# Where's Earl?



## wismile (Jul 20, 2006)

I strongly suspect Earl is lurking about these forums desperately fighting his natural impulse to help others!

In the spirit of good clean fun...l thought it might be entertaining to speculate on what this new chapter in Earls life is all about. :grin:


----------



## PoitNarf (Aug 19, 2006)

He is off somewhere helping his family and others just as much as he helped us for many many years here.


----------



## wismile (Jul 20, 2006)

PoitNarf said:


> He is off somewhere helping his family and others just as much as he helped us for many many years here.


very true...my hope is to repay his kindness with laughter.


----------



## scottjf8 (Oct 5, 2006)

He went to work at Comcast


----------



## wismile (Jul 20, 2006)

scottjf8 said:


> He went to work at Comcast


Perhaps helping to perfect their long awaited TIVO platform? :lol:


----------



## houskamp (Sep 14, 2006)

Directv csr :lol:
My real guesses: PR rep or design team for HR30


----------



## Jeremy W (Jun 19, 2006)

houskamp said:


> My real guesses: PR rep or design team for HR30


I would guess that Earl's position at DirecTV is marketing-related, but he probably has input in engineering subjects as well.

Of course I'm assuming that Earl's position is actually at DirecTV, but I think that's a fairly safe assumption.


----------



## barryb (Aug 27, 2007)

He just left my house after re-aligning my dish...... in a white van with the DirecTV logo on the sides.

He seemed really happy, yet he kept looking at the keyboard on my desk with a strange look in his eyes..


----------



## K4SMX (May 19, 2007)

So I wonder what's gonna become of the analysis of the 1,500+ results of Earl's transponder signal strength survey?
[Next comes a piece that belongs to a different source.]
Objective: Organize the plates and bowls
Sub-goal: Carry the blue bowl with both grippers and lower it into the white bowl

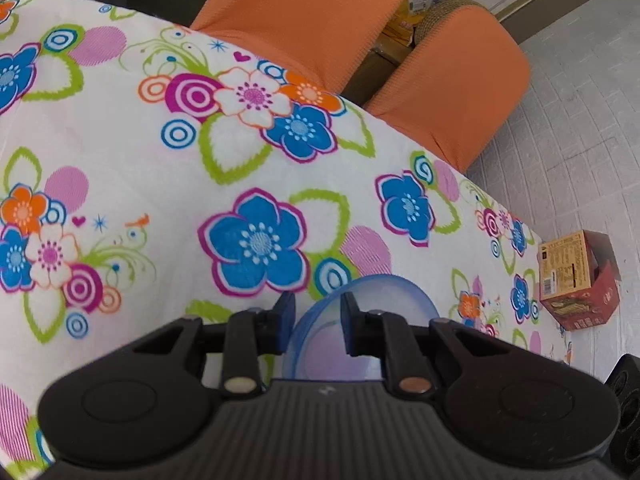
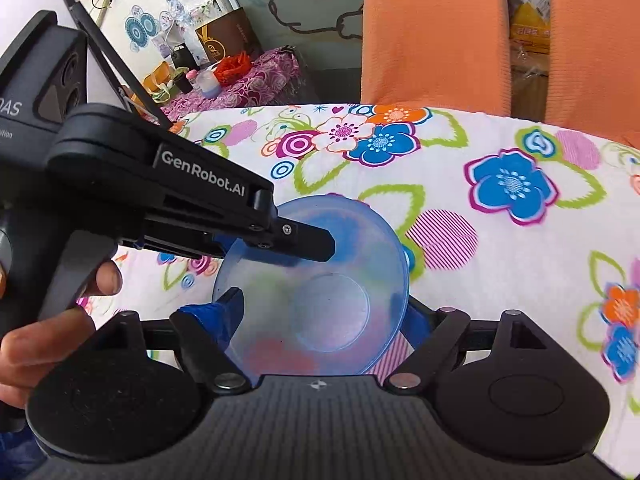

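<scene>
A translucent blue bowl (image 2: 332, 312) lies open side up on the flowered tablecloth (image 2: 500, 240). In the right wrist view my left gripper (image 2: 320, 248) comes in from the left, one finger inside the bowl and the other outside its near-left wall. In the left wrist view, my left gripper (image 1: 318, 312) has its blue pads nearly together with the blue bowl's (image 1: 384, 292) rim between them. My right gripper (image 2: 324, 302) stands wide open, a finger on each side of the bowl. Its right finger shows only through the bowl's wall.
Two orange chair backs (image 2: 432, 32) (image 2: 592, 48) stand behind the table's far edge. The table's right edge drops to a tiled floor with a cardboard box (image 1: 576, 280). A cluttered side table (image 2: 232, 76) stands at the back left. A person's hand (image 2: 48, 340) holds the left gripper.
</scene>
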`<control>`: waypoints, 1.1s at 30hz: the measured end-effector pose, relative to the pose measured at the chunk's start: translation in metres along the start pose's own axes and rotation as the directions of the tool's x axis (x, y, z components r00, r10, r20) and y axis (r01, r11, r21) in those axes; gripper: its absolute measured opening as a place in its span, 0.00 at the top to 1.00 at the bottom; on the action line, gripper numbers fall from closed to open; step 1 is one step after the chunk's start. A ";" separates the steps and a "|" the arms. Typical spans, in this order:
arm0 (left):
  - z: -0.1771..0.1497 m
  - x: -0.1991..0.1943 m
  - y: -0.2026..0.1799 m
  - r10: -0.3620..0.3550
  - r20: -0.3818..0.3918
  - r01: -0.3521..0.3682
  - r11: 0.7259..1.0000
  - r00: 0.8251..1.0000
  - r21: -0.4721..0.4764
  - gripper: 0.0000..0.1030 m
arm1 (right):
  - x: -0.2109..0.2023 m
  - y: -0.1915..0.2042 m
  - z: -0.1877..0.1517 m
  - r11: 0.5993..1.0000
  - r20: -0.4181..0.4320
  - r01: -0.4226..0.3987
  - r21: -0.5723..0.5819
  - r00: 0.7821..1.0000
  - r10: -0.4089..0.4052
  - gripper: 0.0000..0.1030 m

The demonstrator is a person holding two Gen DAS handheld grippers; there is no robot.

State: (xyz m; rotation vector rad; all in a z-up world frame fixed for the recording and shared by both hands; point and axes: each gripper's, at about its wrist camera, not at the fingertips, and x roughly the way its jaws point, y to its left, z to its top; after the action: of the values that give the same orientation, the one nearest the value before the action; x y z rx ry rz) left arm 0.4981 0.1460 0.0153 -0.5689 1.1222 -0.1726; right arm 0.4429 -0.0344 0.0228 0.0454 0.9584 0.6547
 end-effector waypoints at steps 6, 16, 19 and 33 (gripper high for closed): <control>-0.064 -0.031 -0.047 -0.041 0.000 0.041 0.997 0.999 0.061 0.85 | -0.062 0.008 -0.040 0.998 0.032 0.069 0.009 0.997 -0.069 0.33; -0.184 -0.035 -0.105 -0.051 -0.076 0.064 0.983 0.996 0.175 0.85 | -0.142 0.001 -0.133 0.982 0.043 0.173 0.072 0.983 -0.176 0.32; -0.206 -0.035 -0.113 -0.031 -0.081 0.048 0.976 0.996 0.214 0.85 | -0.149 0.001 -0.149 0.981 0.032 0.174 0.090 0.984 -0.177 0.32; -0.232 -0.044 -0.114 0.004 -0.002 -0.003 0.959 1.000 0.282 0.55 | -0.162 0.000 -0.183 0.973 0.027 0.205 0.110 0.978 -0.209 0.33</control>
State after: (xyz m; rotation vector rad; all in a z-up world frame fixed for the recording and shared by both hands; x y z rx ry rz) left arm 0.2903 -0.0118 0.0373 -0.3117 1.0777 -0.3246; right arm 0.2376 -0.1663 0.0354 0.0521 0.9457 0.4087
Which lucky moderator is the new custodian of this info?


----------



## Supervolcano (Jan 23, 2007)

barryb said:


> He just left my house after re-aligning my dish...... in a white van with the DirecTV logo on the sides.
> 
> He seemed really happy, yet he kept looking at the keyboard on my desk with a strange look in his eyes..


Did he leave you with signal strength's in the 70's & 80's like a lot of other installers?

Did you tip him?


----------



## canekid (Mar 30, 2004)

@wismile,

Thanks for asking. This is one question that was bugging me a lot since finding out, mostly too late, about Earl hanging up his dish.
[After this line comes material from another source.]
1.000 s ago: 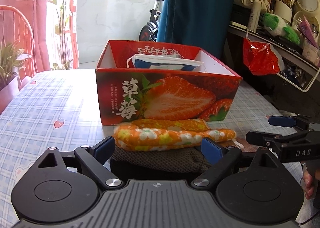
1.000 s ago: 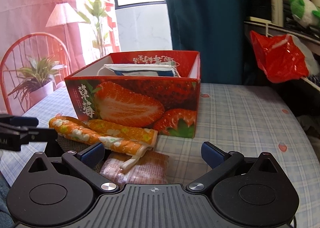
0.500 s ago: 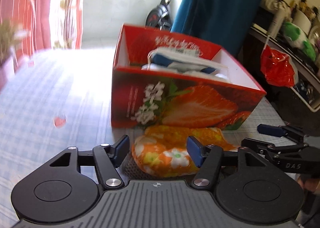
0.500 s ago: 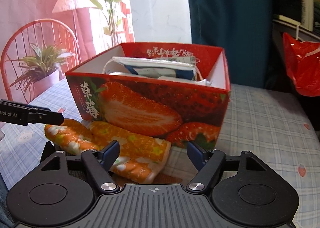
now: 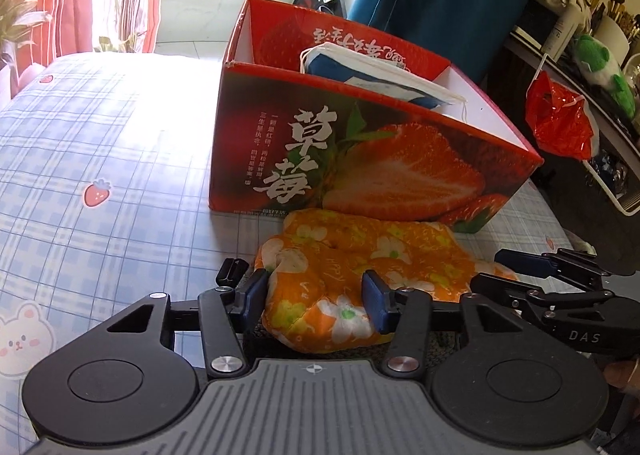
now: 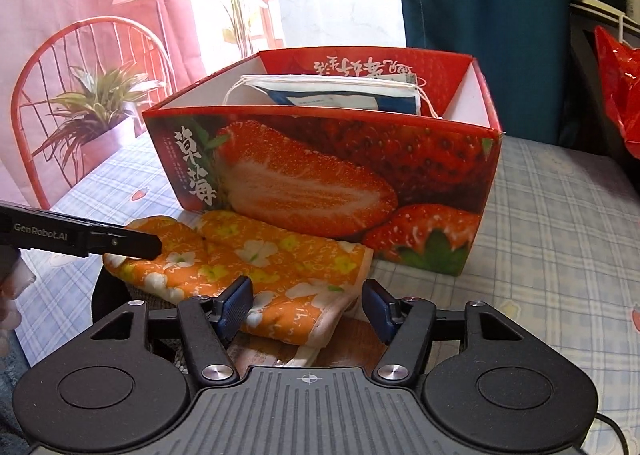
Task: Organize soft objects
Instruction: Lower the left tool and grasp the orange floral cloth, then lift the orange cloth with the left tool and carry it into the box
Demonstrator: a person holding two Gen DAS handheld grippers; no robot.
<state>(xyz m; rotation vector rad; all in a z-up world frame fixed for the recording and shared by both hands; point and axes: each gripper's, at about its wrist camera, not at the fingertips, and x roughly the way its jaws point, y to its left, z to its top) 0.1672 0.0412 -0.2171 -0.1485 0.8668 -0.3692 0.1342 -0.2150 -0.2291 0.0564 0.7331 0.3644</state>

It might be COI for Earl to say what he's working on. I have similar issues in my work, I see NDAs all the time.

Maybe he took a military job, now works for the FBI or something more mysterious. This line, now contains


----------



## kokishin (Sep 30, 2006)

Newly created position: CCSO: Chief Customer Service Officer (as in CEO, CFO, CTO, CMO, etc).



Jeremy W said:


> I would guess that Earl's position at DirecTV is marketing-related, but he probably has input in engineering subjects as well.
> 
> Of course I'm assuming that Earl's position is actually at DirecTV, but I think that's a fairly safe assumption.


----------



## ironwood (Sep 20, 2007)

My guess either DirecTV or Dish Network.


----------



## ProfLonghair (Sep 26, 2006)

I doubt it. He said he had to give us BBS stuff entirely, not just this site.


----------



## Neural762 (Mar 1, 2008)

Hmm... he had to give up technology. Got it - he's going to run a bulletin board system (the cork and push-pin kind) for the Amish.


----------



## Tom Robertson (Nov 15, 2005)

I can clear one aspect up... He's happily returning to a job doing more computer programming.
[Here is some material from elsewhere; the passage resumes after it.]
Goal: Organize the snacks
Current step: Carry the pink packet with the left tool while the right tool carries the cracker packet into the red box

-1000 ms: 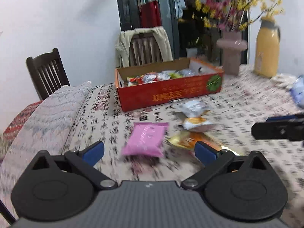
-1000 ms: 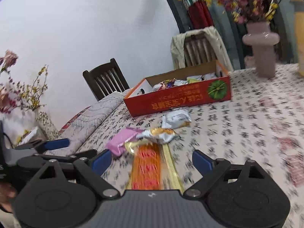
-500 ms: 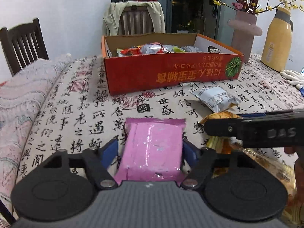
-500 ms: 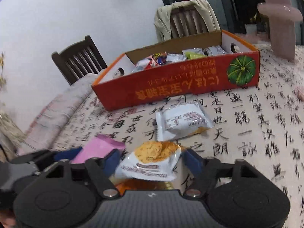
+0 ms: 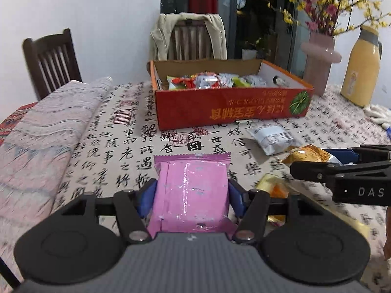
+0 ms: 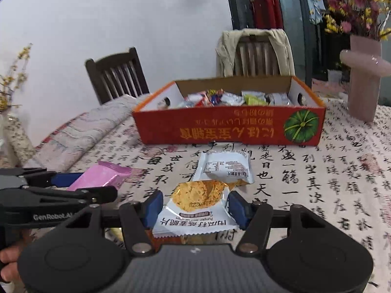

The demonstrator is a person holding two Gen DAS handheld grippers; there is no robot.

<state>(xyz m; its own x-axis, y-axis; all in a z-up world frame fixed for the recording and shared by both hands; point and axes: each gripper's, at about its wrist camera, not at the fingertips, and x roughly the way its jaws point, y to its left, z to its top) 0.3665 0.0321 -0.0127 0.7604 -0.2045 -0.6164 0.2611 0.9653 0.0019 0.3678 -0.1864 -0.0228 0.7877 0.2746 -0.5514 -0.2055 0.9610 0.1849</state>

After he gets back from 2 weeks in Tahiti, Hawaii, and, of course, Disneyland  (Ok, I just made this part up.)

Cheers,
Tom


----------



## David MacLeod (Jan 29, 2008)

(N)ational (S)cience (A)cademy.....


----------



## PCampbell (Nov 18, 2006)

Search on keyword EARL in any HR2X


----------



## MIAMI1683 (Jul 11, 2007)

I suspect he will use an assumed name when coming here to read. Tom is he programming computers for D*


----------



## tekko27 (Jan 6, 2007)

Maybe we will be seeing a new DOD series "Where in the world is Earl Bonovich?"

Hey, it could happen!


----------



## Mavrick (Feb 1, 2006)

MIAMI1683 said:


> I suspect he will use an assumed name when coming here to read. Tom is he programming computers for D*


Or better yet maybe he is programming the future software for our DVR's


----------



## Capmeister (Sep 16, 2003)

How odd is it that I feel a real sadness that he's gone, and because I was working I missed saying goodbye in the official thread?  Not odd at all, because he touched us all, and shall be missed.

*sigh*

I miss him already.


----------



## paulman182 (Aug 4, 2006)

I hope at some point it can be made public what he is doing. I see no reason that it should be a secret forever, unless it has something to do with national security or some such.


----------



## nevea2be (Sep 4, 2007)

Capmeister said:


> I missed saying goodbye in the official thread?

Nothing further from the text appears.